しかし、いかにその企業が素晴らしいか、そして上場間近であるかを滔々とうとうと語るその言いっぷりからは、投資をすれば100%儲かるかのようなにおいを、これでもかと醸し出してくるのでした。

禁断の質問には、どう回答したか

もちろん、FPとして基本的な投資知識や、それなりの投資経験のあった私は、絶対に儲かる投資などないことは分かってはおりました。

なので、最初は「リアルなあやしい投資話ネタ」と割り切って聞いておりました。

しかし、自信満々に、さも「必ず儲かる」かのように話してくるセールスを何度も受けているうちに、FPとしてのプライドが刺激され、禁断の質問をしてしまったのでした。

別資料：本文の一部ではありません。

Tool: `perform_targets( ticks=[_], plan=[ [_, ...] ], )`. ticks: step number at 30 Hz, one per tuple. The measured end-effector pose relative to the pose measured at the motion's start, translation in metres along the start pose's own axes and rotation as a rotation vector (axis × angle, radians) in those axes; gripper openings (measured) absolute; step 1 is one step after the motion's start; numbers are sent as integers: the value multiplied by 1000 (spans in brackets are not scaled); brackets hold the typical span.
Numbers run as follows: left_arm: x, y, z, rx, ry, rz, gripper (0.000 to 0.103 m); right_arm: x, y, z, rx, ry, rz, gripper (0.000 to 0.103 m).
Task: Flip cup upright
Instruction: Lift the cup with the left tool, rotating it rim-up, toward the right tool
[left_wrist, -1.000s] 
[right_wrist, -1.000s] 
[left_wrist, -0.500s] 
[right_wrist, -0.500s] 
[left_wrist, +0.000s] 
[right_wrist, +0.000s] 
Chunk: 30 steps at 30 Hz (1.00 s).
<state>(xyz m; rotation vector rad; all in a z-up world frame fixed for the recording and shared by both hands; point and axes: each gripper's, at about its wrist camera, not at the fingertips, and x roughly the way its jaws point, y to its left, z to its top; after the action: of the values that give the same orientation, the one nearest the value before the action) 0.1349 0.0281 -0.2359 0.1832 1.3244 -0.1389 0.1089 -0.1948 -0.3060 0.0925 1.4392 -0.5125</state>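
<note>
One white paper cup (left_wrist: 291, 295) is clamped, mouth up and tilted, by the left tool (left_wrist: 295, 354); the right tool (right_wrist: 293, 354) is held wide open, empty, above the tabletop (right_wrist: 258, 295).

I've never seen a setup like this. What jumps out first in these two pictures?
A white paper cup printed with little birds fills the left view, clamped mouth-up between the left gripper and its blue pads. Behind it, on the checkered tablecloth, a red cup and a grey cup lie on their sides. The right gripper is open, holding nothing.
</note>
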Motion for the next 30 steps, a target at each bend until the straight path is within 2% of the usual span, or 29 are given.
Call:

それがタイトルにもある「じゃぁ、あなたが投資をすれば?」です。

実際には、そんなストレートな聞き方ではなく、「そんなに素晴らしい銘柄なら、あなたは買っているのですか?」と柔らかく聞いてみたのです。

気分を害して怒ってこないかな……とドキドキしながらの質問でしたが、返ってきたのは、「買えるのなら買いたいのですが、社内規定で買えないのです」といった、丁寧かつ、無難な回答でした。